Some lines in the listing hold the word "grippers". Return each of them.

%%

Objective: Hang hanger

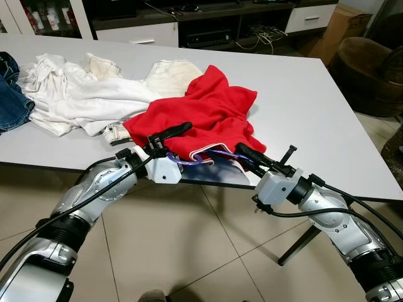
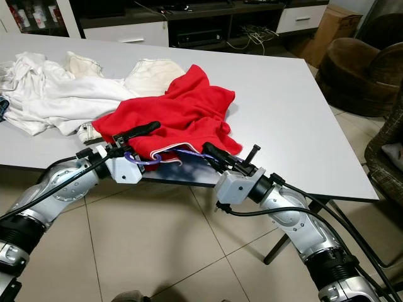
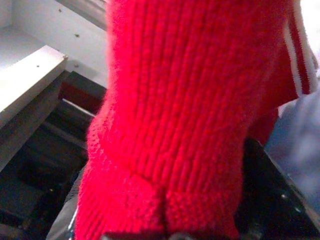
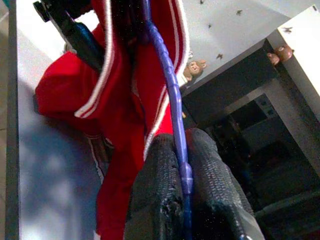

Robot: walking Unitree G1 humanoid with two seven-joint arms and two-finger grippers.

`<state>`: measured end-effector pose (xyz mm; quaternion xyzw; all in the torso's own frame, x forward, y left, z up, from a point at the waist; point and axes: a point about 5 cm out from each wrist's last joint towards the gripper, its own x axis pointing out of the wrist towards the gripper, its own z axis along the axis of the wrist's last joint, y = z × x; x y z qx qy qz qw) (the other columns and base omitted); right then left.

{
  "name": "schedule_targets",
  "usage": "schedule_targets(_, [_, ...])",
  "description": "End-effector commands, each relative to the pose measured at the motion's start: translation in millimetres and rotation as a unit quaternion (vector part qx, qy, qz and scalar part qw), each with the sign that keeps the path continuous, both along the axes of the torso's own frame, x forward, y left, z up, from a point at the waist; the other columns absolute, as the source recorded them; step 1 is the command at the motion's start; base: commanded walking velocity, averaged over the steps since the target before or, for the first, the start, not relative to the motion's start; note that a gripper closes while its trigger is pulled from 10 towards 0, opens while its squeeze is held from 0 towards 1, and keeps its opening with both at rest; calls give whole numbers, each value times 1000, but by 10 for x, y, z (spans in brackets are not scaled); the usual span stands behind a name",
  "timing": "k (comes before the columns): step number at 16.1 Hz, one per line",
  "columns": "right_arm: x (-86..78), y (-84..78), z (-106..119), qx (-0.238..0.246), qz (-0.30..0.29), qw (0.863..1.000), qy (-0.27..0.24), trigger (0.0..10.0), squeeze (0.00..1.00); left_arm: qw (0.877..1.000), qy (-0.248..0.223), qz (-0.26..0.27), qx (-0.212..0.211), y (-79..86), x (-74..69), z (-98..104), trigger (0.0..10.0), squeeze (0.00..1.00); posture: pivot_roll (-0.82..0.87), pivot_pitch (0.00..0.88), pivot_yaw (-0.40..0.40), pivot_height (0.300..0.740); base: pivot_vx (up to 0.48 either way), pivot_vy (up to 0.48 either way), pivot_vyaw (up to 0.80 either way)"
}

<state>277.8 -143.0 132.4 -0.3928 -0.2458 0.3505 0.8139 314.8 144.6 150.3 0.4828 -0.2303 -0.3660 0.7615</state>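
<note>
Left eye view: at the near edge of the white table (image 1: 327, 107), the right gripper (image 1: 247, 153) is clamped on a purple hanger (image 4: 172, 95), whose wire runs between its two fingers and under the red knit sweater (image 1: 208, 113). The left gripper (image 1: 167, 135) pinches the sweater's hem just beside the hanger. White clothes (image 1: 82, 94) lie behind; the table's right half is bare.
</note>
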Motion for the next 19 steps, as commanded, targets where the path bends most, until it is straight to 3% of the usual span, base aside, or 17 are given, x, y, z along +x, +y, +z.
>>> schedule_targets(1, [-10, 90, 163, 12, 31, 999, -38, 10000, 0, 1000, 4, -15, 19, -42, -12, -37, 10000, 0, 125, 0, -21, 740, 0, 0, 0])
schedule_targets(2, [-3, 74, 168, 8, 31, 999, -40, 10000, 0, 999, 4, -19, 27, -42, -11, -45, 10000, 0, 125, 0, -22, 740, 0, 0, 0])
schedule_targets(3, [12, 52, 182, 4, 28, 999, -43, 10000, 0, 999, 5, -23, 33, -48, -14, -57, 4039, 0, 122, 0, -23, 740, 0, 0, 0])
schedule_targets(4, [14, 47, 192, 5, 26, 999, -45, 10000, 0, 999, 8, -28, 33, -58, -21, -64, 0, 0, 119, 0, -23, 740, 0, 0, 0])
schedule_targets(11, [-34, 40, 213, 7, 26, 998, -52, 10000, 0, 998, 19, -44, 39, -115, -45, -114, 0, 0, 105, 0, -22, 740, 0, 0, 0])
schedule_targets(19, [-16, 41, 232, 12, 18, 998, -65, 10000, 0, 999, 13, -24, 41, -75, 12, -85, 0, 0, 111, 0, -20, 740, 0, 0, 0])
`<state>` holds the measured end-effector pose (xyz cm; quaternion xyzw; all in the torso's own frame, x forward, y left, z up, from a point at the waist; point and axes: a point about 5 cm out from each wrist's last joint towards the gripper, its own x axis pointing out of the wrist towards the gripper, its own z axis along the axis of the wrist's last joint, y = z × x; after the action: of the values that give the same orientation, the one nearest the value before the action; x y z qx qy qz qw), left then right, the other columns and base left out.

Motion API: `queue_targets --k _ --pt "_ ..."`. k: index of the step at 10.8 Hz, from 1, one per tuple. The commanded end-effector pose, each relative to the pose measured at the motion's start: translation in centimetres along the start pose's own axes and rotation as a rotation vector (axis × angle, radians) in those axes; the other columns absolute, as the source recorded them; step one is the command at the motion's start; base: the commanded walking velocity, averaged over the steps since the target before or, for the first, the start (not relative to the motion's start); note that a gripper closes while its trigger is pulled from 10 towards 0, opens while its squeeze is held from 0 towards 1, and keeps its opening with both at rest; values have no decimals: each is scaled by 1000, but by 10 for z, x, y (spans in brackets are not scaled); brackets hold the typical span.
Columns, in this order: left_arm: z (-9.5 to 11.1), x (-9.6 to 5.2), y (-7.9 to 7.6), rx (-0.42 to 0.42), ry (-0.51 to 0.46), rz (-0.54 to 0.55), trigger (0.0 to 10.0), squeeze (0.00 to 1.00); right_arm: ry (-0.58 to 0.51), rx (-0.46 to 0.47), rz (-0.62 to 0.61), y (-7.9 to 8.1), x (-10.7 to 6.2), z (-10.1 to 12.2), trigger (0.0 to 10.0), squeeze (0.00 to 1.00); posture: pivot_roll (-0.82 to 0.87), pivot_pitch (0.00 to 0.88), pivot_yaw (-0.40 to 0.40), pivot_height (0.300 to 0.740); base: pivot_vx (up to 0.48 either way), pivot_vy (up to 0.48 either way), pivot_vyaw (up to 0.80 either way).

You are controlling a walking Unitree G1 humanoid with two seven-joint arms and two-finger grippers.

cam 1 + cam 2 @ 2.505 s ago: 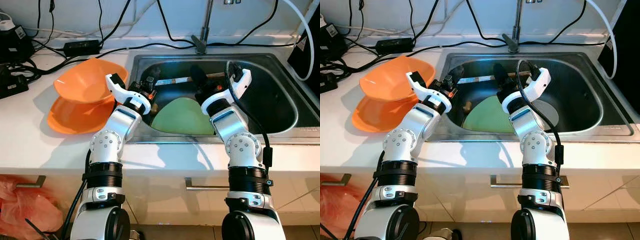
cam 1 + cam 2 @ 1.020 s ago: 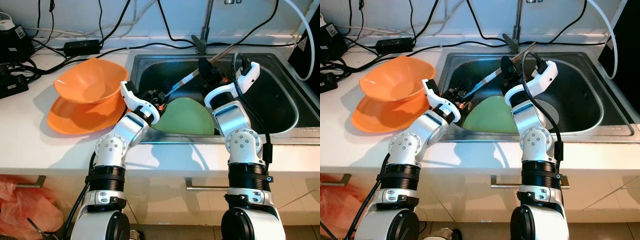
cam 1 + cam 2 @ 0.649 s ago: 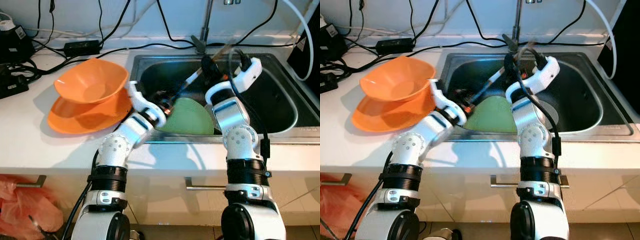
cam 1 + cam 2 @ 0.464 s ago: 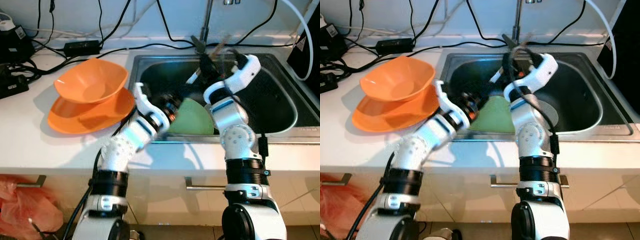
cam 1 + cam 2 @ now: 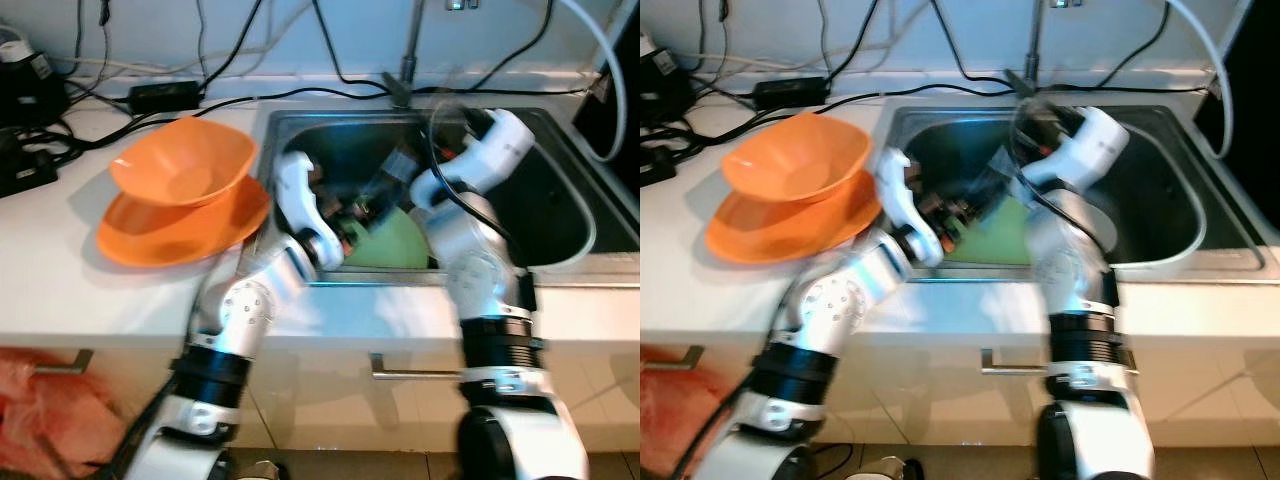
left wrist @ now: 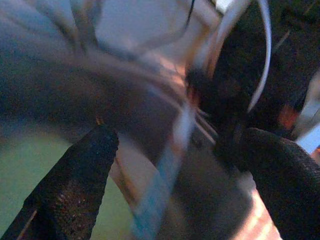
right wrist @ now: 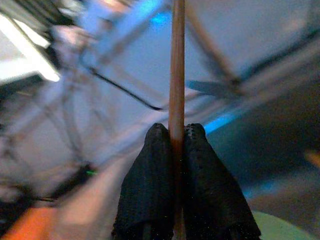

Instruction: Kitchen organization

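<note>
Head views are motion-blurred; wrist views partly so.

Sink: steel basin, upper right of the head frame. A pale green plate lies in its left half, near the front wall. Nothing else in the basin can be resolved through the blur.

Counter, left of the sink: two orange bowls. The upper orange bowl sits tilted inside the lower orange bowl. Both look empty. Black cables and a power adapter run along the back wall.

My right gripper is over the upper middle of the sink. Its fingers are pressed together on a thin wooden stick, which runs straight out between them. In the head view the stick's far end is smeared.

My left gripper reaches over the sink's left rim, above the green plate's edge. Its fingers stand wide apart with nothing between the pads. A blurred pale strip crosses the gap further off; I cannot tell what it is.
</note>
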<state>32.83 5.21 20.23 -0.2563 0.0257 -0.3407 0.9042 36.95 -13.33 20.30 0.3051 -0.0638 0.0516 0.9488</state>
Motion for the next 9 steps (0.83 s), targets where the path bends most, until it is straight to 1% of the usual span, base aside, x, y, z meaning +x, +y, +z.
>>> queue_targets --k 1,2,3,4,5,6,7,8,9 --pt "1 0 -3 69 -6 -3 10000 1000 6 -36 -17 -1 0 -3 0 0 87 48 43 740 0 0 0" --pt "1 -2 -1 157 2 17 10000 1000 11 -77 -44 -7 -1 -7 1059 0 90 48 42 740 0 0 0" --pt "0 -3 -1 167 1 13 10000 1000 12 -82 -50 -8 -1 -7 667 0 91 48 43 740 0 0 0" --pt "0 -4 -1 200 -5 4 10000 1000 13 -99 -59 -11 -2 -9 1137 0 92 47 43 740 0 0 0" --pt "1 -4 -2 235 -12 -4 10000 1000 21 -120 -64 -12 -2 -12 4078 0 92 45 45 740 0 0 0" --pt "2 -4 -2 281 -12 -4 10000 1000 34 -163 -62 -14 -3 -15 10000 0 92 46 44 740 0 0 0" --pt "3 -4 -1 303 -20 8 10000 1000 52 -202 -59 -15 -4 -20 10000 886 93 46 43 740 0 0 0" --pt "5 -4 1 338 -23 15 10000 1000 59 -224 -66 -17 -5 -23 10000 1000 96 46 41 740 0 0 0" --pt "7 -5 1 387 -23 8 10000 1000 56 -249 -78 -19 -5 -24 10000 1000 96 45 42 740 0 0 0"
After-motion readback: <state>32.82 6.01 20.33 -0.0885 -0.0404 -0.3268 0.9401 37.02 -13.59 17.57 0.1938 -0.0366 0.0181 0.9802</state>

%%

• **YOUR SOLUTION**:
Robot: walking Unitree G1 humanoid with two seven-joint arms and two-finger grippers.
You are controlling a walking Unitree G1 humanoid with two seven-joint arms and two-finger grippers.

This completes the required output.